Dear Fellow Diver,
Here we are in Belize City, early May, behind the wheel of
a $75/day four-wheel-drive filled with dive gear and hiking
boots, a lousy map, resort reservations three, maybe four
hours to the south, mostly over a notorious dirt road, a
bottle of water and a banana, and nightfall coming in an hour.
Shall we stay here? No, let's get out of here. Do you
know how to get there? He: Yes. She: Like hell you do. It's
a friendly country. What if we get stuck at night? Everyone
speaks English. Did you ask for directions from the hotel?

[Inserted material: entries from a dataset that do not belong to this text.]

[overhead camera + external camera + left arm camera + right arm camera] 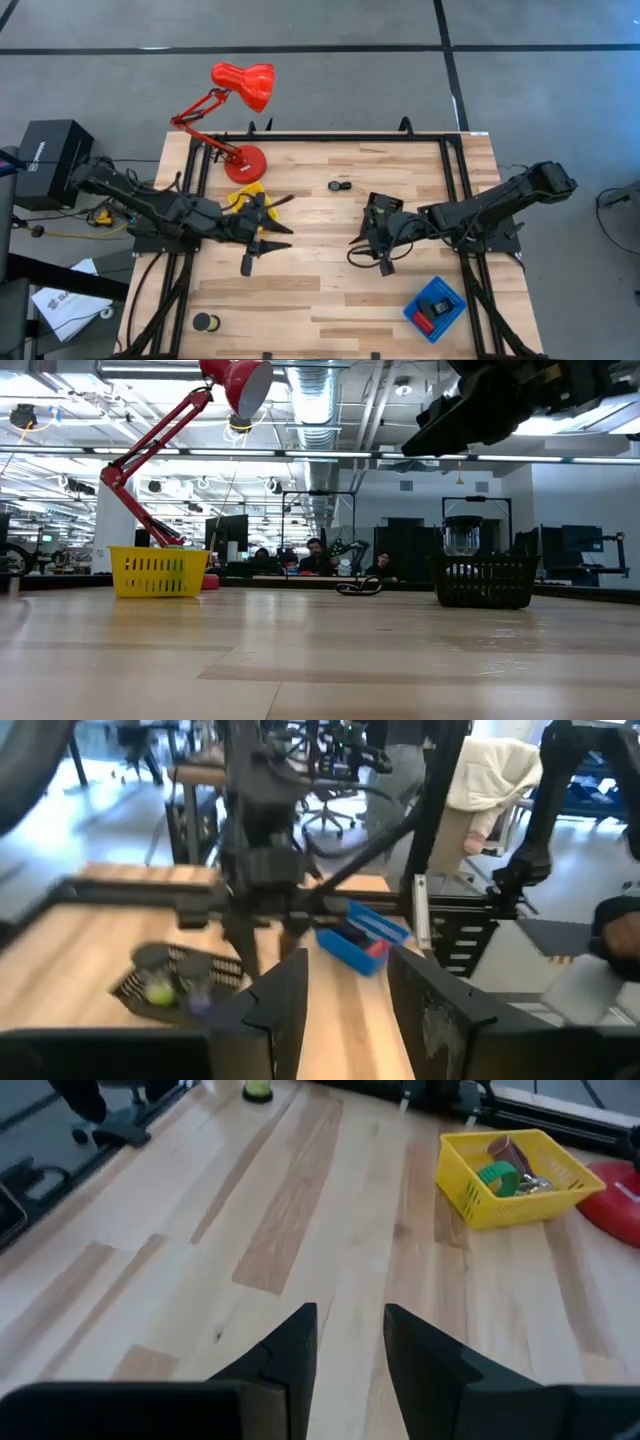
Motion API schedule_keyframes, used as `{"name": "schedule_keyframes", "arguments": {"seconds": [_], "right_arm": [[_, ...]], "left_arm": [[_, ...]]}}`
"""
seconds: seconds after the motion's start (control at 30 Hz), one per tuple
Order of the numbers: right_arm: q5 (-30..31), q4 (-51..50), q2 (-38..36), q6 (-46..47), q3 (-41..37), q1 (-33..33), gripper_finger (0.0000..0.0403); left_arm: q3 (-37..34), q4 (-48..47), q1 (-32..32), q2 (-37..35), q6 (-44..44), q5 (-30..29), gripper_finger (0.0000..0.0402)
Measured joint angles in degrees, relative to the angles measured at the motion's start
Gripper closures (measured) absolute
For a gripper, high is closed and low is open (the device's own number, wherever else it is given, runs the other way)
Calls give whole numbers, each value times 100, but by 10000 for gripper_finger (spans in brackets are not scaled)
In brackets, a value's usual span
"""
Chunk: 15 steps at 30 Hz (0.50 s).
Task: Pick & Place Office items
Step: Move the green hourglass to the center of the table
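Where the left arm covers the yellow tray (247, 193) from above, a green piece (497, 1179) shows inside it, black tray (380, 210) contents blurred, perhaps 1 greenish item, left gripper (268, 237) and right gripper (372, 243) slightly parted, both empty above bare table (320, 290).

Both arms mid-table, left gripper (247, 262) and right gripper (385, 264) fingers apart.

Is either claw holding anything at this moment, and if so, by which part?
Nothing is held. The left claw and the right claw are both open, with only bare table showing between their fingers.
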Motion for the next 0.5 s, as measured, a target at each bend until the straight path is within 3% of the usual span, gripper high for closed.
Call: {"name": "schedule_keyframes", "arguments": {"seconds": [0.37,0.5], "right_arm": [[-16,-5,8,393,1,7,294],[-16,-3,8,393,1,7,294]], "left_arm": [[35,-231,-652,427,-648,-255,209],[502,-1060,-784,592,-644,-234,207]]}}
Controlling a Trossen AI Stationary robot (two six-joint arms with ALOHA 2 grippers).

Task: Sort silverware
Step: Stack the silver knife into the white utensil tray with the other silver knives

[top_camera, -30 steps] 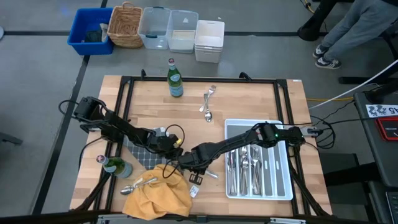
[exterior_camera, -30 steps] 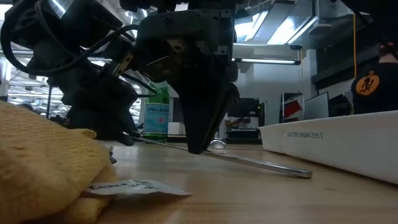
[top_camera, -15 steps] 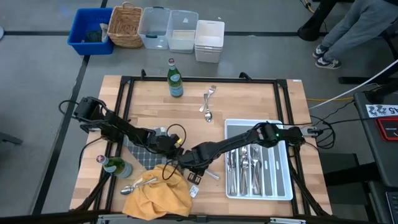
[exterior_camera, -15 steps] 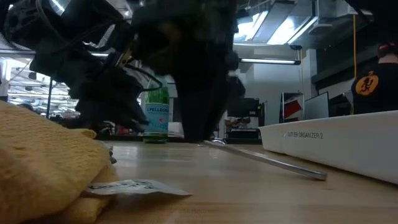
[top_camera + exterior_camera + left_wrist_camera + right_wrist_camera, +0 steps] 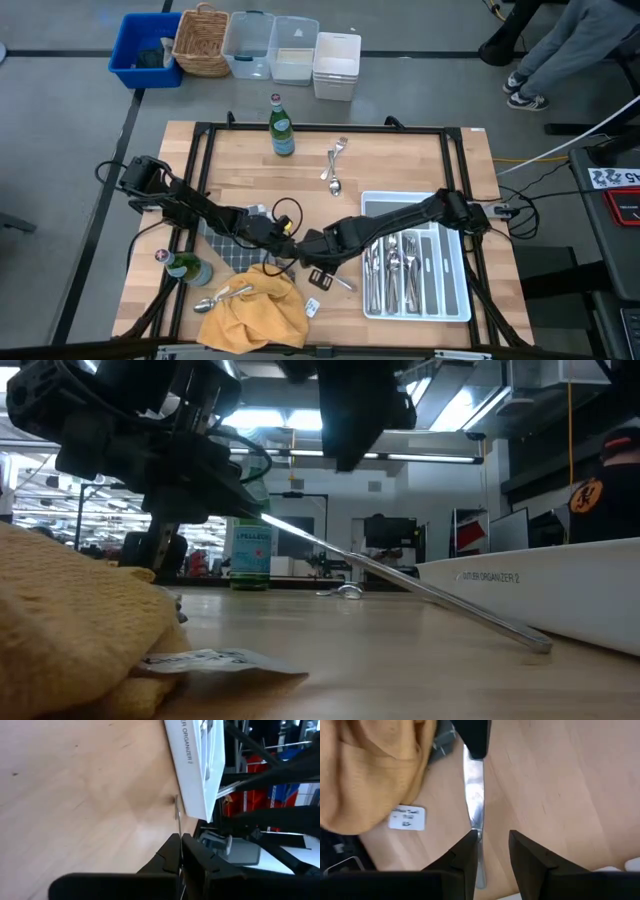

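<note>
Gleaming slim silver knife, blade tilted, tip on table.

Two slim black jointed arms trailing dark cables, each ending in a hand with blocky matte-black fingers

A slim metal knife is positioned on the wooden table, between a crumpled cloth at left and a divided plastic tray at right.
</note>
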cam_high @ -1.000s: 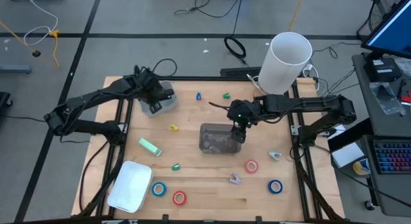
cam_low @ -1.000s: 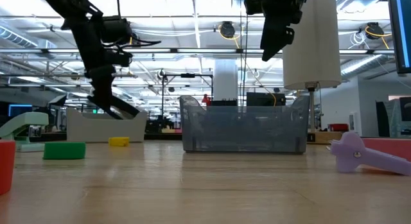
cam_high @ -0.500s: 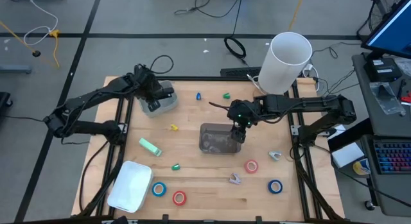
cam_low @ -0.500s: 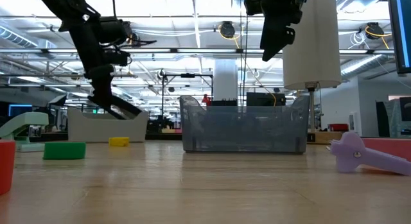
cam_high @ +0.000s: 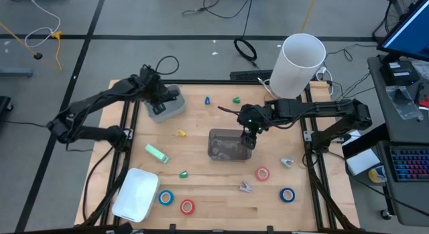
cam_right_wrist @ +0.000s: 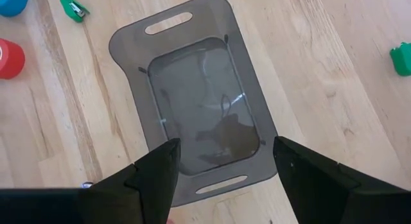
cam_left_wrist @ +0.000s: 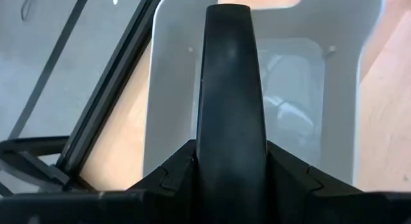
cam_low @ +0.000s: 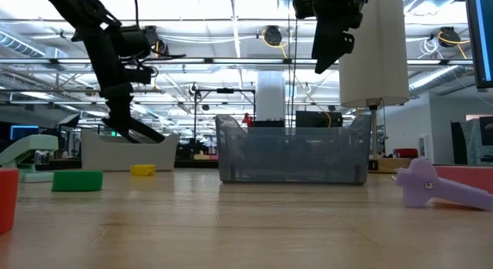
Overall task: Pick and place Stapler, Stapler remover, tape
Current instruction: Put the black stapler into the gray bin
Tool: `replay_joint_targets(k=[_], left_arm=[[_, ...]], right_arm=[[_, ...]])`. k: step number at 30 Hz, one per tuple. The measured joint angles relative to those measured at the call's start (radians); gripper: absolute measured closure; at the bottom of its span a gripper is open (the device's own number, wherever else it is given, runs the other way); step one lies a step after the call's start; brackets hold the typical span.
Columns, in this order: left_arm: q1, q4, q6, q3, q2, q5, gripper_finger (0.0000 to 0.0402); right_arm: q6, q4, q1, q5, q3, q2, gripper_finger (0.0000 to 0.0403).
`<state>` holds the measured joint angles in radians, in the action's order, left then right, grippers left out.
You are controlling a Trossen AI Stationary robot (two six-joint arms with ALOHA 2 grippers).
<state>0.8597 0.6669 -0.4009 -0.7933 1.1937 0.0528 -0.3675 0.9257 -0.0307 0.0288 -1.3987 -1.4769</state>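
Both grippers hovering — left gripper [cam_high: 159, 100] over white bin [cam_high: 169, 108], right gripper [cam_right_wrist: 225, 165] over grey bin [cam_right_wrist: 126, 47]

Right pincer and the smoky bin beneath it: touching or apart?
Apart. The low view shows the right pincer hanging well above the rim of the smoky bin, with open background between them.

- No words, labels, brand marks, numbers or signs can be read in any view.
- The tall white cylindrical bin [cam_high: 297, 65] shows a plain wall with no print.
- The grey translucent plastic tub [cam_right_wrist: 194, 102] bears no lettering.
- The blue monitor screen [cam_high: 410, 27] at the edge of the high view shows only colour, no legible text.
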Motion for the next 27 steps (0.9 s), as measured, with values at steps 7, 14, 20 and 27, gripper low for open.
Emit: replay_joint_targets(k=[7,14,20,27], left_arm=[[0.003,-0.050,-0.017,0.000,0.066,-0.001,0.0262],[0.016,-0.064,-0.033,-0.002,0.106,0.018,0.0262],[0.017,-0.070,-0.042,-0.002,0.108,0.038,0.0262],[0.017,-0.069,-0.066,-0.002,0.108,0.044,0.0256]], right_arm=[[-0.018,0.000,0.000,0.000,0.000,0.000,0.0161],[-0.018,0.000,0.000,0.000,0.000,0.000,0.0161],[-0.018,0.000,0.000,0.000,0.000,0.000,0.0161],[-0.018,0.000,0.000,0.000,0.000,0.000,0.0161]])
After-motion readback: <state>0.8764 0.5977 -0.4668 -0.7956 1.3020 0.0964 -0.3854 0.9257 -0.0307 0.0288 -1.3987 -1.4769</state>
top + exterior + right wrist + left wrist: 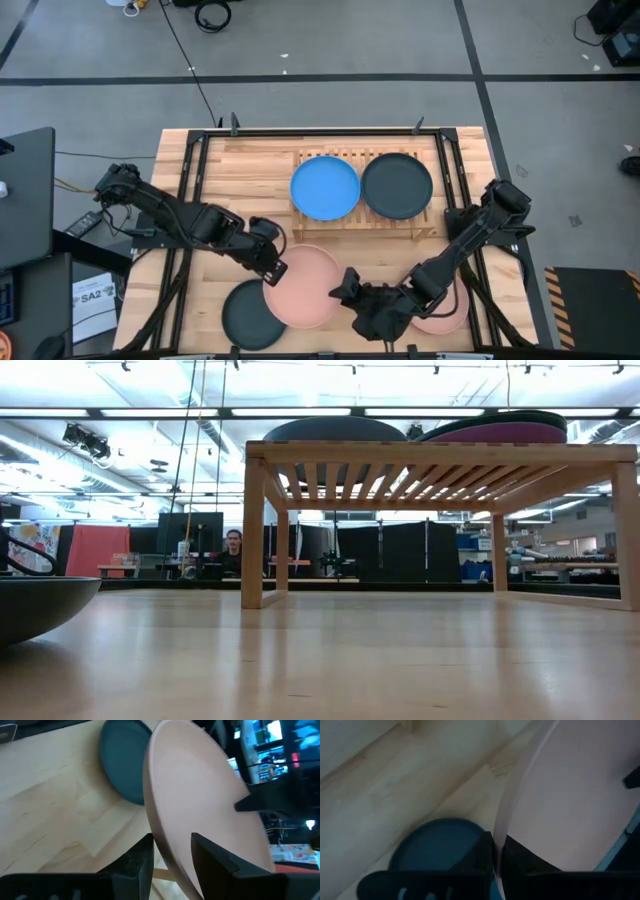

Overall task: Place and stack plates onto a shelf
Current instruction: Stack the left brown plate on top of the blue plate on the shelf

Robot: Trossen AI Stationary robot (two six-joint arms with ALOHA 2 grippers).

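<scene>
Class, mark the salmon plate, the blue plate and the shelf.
salmon plate [303,288], high view, centre of its face.
blue plate [324,187], high view, middle.
shelf [440,454], low view, front top rail.

The shelf stands at the far middle of the tabletop, bearing two plates side by side, one on its left half and one on its right half. Nearer the front edge, a plate sits between the left end effector at its left rim and the right end effector at its right rim. Another plate lies just left of and before it, and one more lies to the right under the right arm.
</scene>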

No. Just like a guy. Yup. Shall we? Sure, why not, we're
not tourists, we're travelers. Well, I did go to Kathmandu
by myself, so this should be a snap.
We buckled up, asked directions along the way, missed a
few signs enveloped in clouds of red dust from passing
trucks, then arrived in the pitch black after an otherwise
uneventful, three-hour-plus drive over at least 40 miles of
bad road and that much more good road. Naturally, Jaguar
Reef Lodge's kitchen was closed, but they gave us cold
beers and made sandwiches -- good BLTs, at that.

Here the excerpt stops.